• [Directions]
From first line to last, transcribe the listing exactly and skip any image.

• [Recorded data]
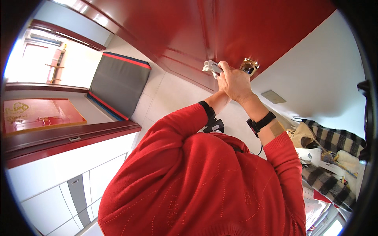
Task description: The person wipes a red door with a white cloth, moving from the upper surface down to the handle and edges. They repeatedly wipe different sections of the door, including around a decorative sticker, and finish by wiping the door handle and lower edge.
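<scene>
In front of a red door (183, 35) my two hands come together, the right one lying over the left. My right hand (234, 81) has its fingers closed around a small white-and-grey object (217, 70), whose exact kind I cannot make out. Crumpled white material (208, 66), perhaps cloth, sticks out at its far end. Only the wrist and the lower part of my left hand (223, 98) show; its fingers are hidden beneath the right hand. Just beyond my right hand is a shiny gold-coloured door fitting (249, 65), partly covered by it.
A grey mat with red and blue edges (119, 84) lies on the tiled floor at the left, near an open doorway. White cabinets (44, 203) stand lower left. A wall plate (273, 96) and black-and-white checked fabric (327, 135) with a tan bag (301, 135) are at the right.
</scene>
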Available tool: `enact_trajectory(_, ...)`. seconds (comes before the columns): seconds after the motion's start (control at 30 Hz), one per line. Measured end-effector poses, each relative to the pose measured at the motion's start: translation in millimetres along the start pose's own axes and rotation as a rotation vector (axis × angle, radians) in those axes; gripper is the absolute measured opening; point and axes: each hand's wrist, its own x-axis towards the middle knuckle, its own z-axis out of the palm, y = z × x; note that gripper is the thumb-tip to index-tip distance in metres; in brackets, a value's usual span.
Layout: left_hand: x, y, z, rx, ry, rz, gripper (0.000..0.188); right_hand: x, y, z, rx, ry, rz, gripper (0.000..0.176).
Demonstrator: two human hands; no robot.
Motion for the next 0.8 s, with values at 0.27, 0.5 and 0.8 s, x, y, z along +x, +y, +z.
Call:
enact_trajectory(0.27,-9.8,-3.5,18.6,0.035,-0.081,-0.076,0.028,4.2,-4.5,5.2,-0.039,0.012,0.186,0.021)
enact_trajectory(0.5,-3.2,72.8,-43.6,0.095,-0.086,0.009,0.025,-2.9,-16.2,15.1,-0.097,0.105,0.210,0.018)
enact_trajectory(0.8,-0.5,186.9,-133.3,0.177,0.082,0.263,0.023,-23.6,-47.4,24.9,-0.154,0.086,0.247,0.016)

• [Worked solution]
Task description: The person wipes a red door with a white cloth, moving from the upper surface down to the handle and edges. They repeatedly wipe different sections of the door, including around a decorative sticker, and finish by wiping the door handle and lower edge.
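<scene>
In front of a red door (183, 35) my two hands come together, the right one lying over the left. My right hand (234, 81) has its fingers closed around a small white-and-grey object (217, 70), whose exact kind I cannot make out. Crumpled white material (208, 66), perhaps cloth, sticks out at its far end. Only the wrist and the lower part of my left hand (223, 98) show; its fingers are hidden beneath the right hand. Just beyond my right hand is a shiny gold-coloured door fitting (249, 65), partly covered by it.
A grey mat with red and blue edges (119, 84) lies on the tiled floor at the left, near an open doorway. White cabinets (44, 203) stand lower left. A wall plate (273, 96) and black-and-white checked fabric (327, 135) with a tan bag (301, 135) are at the right.
</scene>
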Available tool: `enact_trajectory(_, ...)`. seconds (comes before the columns): seconds after the motion's start (control at 30 Hz), one per line. Measured end-effector poses, each relative to the pose measured at the motion's start: translation in millimetres along the start pose's own axes and rotation as a rotation vector (axis × angle, radians) in those axes; gripper is the absolute measured opening; point and axes: each hand's wrist, its own x-axis towards the middle knuckle, its own z-axis out of the palm, y = z × x; note that gripper is the thumb-tip to index-tip distance in metres; in brackets, a value's usual span.
Layout: left_hand: x, y, z, rx, ry, rz, gripper (0.000..0.188); right_hand: x, y, z, rx, ry, rz, gripper (0.000..0.176).
Demonstrator: two human hands; no robot.
Motion for the next 0.8 s, with values at 0.27, 0.5 and 0.8 s, x, y, z along +x, +y, +z.
Call:
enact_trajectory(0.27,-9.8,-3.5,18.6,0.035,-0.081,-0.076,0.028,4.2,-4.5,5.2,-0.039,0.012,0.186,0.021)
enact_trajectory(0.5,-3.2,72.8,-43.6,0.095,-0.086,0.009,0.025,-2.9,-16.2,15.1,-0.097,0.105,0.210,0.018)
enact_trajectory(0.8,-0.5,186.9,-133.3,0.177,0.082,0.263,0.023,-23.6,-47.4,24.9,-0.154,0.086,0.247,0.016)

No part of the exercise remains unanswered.